- Provided data -
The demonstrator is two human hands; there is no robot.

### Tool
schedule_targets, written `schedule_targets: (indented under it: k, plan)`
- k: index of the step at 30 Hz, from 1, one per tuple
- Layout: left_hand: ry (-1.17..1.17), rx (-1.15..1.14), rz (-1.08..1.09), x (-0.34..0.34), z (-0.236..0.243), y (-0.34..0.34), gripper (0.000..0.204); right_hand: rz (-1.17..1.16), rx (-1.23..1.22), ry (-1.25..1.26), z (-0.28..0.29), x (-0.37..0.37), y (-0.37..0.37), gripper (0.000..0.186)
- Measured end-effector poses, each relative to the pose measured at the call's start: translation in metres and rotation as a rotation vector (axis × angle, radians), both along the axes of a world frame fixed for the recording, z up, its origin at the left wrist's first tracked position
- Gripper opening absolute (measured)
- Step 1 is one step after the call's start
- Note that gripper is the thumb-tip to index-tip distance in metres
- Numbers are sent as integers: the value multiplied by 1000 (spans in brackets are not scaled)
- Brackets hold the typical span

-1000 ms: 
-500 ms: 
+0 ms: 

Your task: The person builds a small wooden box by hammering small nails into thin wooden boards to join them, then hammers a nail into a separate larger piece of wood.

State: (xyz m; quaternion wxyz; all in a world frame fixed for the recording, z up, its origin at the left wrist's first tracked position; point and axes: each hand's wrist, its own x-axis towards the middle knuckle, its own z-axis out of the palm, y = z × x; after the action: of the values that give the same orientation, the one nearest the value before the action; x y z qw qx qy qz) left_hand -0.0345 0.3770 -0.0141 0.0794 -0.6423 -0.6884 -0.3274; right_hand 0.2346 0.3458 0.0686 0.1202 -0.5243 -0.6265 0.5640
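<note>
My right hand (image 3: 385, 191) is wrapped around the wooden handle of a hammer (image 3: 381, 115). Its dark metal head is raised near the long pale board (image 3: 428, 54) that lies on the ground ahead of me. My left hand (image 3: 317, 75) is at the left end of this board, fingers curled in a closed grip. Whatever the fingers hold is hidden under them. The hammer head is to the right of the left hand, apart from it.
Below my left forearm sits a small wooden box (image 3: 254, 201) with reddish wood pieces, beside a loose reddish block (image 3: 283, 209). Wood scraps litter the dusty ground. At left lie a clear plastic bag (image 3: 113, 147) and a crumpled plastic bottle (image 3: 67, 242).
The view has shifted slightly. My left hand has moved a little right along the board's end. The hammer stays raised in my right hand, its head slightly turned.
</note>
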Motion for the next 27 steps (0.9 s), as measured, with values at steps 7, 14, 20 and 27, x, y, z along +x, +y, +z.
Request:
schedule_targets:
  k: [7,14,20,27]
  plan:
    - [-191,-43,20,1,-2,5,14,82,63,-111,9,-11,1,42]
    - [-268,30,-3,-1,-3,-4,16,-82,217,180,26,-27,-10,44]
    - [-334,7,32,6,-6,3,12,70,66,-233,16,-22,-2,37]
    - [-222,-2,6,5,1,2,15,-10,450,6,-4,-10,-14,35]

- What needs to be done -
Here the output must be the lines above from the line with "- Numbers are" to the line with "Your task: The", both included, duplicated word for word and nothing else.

- Answer for this exercise -
- Numbers are sent as integers: the value multiplied by 1000 (spans in brackets are not scaled)
- Brackets hold the typical span

-1000 ms: 
-500 ms: 
+0 ms: 

Your task: The person builds a small wooden box by hammering small nails into thin wooden boards to join them, then hammers a nail into a separate larger piece of wood.

No part of the exercise remains unanswered.